Слёзы медленно скатились из уголков его глаз.

— Он страдал? — спросила она меня.

— Не думаю.

— Он не вернётся..., — прошептала она так тихо, как будто хотела ещё надеяться, хотела отвести смерть этими несколькими словами, которые ей позволили бы пережить случившееся.

Я стоял перед ней как посланник его смерти. Я ничего не мог сказать. Руки беспомощно висели, мне было стыдно за самого себя, за мой железный крест на шее, за то, что я живу ещё, когда рядом такая боль. Я не знал, что сказать. Я не хотел ничего говорить.

— Я связала ему большой свитер.
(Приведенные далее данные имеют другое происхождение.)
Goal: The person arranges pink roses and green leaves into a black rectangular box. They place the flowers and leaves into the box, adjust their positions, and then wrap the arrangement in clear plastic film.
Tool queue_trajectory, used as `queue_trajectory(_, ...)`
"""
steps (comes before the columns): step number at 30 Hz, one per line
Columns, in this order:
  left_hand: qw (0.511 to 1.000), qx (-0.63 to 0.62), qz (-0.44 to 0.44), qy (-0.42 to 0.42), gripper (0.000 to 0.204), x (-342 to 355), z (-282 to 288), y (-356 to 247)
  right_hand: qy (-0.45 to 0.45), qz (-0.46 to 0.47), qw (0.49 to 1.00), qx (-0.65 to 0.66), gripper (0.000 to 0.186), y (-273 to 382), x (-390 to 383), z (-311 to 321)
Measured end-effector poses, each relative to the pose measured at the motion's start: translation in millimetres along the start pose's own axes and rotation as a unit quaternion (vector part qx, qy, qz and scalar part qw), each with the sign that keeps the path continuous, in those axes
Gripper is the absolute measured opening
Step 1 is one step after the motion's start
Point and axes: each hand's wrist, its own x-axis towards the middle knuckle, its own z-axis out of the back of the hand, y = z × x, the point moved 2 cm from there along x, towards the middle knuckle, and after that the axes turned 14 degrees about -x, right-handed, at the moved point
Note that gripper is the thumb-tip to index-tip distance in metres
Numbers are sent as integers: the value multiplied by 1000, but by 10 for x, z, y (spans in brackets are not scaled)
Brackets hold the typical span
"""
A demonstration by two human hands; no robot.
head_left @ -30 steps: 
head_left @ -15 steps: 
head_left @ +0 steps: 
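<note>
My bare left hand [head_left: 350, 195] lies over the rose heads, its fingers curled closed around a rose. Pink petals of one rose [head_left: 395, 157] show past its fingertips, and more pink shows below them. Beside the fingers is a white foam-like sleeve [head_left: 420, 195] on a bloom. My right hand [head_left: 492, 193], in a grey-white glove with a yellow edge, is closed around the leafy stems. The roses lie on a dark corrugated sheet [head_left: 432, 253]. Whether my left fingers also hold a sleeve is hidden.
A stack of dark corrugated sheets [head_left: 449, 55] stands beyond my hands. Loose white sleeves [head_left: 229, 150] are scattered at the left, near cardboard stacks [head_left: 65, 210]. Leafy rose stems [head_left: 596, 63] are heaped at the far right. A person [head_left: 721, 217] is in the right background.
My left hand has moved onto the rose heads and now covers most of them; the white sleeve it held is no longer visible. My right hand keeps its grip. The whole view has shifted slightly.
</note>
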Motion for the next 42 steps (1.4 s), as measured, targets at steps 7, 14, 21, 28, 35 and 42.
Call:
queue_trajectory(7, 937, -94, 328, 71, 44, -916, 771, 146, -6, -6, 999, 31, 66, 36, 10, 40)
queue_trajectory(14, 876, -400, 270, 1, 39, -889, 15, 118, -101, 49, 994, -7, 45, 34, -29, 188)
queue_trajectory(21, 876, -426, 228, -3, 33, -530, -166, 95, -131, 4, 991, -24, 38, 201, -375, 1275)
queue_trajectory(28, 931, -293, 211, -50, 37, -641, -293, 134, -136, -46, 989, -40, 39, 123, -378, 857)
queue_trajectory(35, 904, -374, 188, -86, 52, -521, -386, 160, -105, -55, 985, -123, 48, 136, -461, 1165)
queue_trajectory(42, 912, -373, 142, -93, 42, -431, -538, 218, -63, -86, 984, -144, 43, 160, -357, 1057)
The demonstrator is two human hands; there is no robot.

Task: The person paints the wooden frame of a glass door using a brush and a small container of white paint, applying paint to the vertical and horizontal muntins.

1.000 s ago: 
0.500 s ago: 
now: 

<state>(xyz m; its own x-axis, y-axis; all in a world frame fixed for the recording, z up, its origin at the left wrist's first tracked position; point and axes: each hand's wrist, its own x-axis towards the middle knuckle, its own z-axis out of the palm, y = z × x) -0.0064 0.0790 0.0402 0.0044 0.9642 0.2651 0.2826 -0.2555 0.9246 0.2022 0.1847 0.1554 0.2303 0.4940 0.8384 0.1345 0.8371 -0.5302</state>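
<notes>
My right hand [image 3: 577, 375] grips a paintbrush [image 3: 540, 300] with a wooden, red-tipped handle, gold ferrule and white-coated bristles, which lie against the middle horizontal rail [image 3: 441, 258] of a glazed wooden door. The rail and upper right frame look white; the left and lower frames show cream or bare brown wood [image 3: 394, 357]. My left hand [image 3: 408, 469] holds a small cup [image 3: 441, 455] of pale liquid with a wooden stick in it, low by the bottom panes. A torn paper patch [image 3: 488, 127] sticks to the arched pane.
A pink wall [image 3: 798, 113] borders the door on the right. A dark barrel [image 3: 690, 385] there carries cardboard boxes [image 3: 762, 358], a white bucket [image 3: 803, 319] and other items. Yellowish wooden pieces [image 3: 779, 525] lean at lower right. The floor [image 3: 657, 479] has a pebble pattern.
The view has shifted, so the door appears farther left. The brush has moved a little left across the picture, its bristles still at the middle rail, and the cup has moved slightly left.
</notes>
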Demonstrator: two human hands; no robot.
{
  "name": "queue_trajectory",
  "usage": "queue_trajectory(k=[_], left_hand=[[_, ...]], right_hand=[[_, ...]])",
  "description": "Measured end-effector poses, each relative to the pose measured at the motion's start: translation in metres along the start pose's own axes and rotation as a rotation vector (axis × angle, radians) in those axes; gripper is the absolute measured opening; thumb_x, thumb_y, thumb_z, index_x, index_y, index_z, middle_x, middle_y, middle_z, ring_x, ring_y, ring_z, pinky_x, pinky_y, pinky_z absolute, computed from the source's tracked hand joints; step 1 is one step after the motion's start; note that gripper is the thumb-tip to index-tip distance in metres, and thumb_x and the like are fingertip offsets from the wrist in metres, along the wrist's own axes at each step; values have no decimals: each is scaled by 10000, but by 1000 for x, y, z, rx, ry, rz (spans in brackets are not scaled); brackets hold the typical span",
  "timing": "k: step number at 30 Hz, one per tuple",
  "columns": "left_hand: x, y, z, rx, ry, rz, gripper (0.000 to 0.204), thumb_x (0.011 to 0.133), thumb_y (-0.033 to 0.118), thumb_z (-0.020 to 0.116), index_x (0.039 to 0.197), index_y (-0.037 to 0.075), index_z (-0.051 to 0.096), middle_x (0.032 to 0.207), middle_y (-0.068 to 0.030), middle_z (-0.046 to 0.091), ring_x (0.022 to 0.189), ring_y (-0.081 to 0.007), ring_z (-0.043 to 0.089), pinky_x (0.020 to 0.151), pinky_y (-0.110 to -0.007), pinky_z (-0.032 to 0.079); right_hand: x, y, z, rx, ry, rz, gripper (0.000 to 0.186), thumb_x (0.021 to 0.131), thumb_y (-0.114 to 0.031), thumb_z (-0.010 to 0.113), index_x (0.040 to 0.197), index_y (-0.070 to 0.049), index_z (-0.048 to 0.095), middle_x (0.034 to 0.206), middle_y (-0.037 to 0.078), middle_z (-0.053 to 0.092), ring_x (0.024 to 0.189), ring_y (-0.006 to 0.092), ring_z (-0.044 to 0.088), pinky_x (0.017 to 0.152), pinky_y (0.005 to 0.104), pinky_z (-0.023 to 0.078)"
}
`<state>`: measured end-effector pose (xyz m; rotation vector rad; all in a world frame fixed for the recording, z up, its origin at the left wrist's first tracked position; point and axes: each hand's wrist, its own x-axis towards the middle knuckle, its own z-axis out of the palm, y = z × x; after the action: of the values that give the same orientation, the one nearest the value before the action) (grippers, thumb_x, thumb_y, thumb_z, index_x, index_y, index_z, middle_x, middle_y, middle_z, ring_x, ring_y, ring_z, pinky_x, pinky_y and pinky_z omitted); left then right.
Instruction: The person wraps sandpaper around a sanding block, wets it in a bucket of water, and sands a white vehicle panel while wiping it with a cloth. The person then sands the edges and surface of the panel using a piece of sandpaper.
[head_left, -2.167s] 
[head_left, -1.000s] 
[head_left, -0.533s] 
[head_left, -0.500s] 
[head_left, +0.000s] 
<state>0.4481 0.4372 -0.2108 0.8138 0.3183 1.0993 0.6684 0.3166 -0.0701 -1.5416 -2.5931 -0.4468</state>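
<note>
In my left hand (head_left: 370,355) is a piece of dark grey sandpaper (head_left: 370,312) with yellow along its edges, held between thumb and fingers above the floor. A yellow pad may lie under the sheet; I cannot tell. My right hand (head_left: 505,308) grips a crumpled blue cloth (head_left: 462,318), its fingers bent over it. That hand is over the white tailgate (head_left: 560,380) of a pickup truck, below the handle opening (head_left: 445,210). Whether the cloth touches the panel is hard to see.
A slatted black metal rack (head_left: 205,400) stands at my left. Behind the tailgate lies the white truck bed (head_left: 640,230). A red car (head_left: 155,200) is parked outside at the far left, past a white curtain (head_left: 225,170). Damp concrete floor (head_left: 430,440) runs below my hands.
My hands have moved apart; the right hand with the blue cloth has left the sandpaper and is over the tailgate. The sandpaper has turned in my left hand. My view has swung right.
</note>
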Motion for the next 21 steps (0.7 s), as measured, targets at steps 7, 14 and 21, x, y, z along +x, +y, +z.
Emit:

Что мне делать теперь с ним?

Слова вырывались как-то механически, слова ни о чём.

Она провела рукой по животу.

— Он не увидит своего отца.

— Я беспокою Вас.

Её большие глаза в этот момент раскрылись, и у меня возникло впечатление, что только в этот миг она услышала меня. До этого я разговаривал с её тенью. Бессмысленность моей фразы вывела её из собственного кошмара и погрузила в ещё больший кошмар, кошмар реальности. Моя глупая фраза вернула её на землю, которая не была создана для детей, которые отвела им всего несколько часов любви. В этот момент мне показалось, что я нанёс ей глубокий удар ножом в грудь, что я вырывал у неё сердце кусочек за кусочком. Я вдруг почувствовал огромную усталость, чуть было не упал.

— Вы ранены?

— Нет, ничего.

— Сядьте, прошу Вас. У меня осталось немного кофе, настоящего. Вам полегчает.

Пришла её мать. Обменялись несколькими словами, она стала вспоминать о прошлом, о маленьком мальчике, возвращающимся из школы: взлохмаченные волосы, синяк под глазом, штанишки разорваны.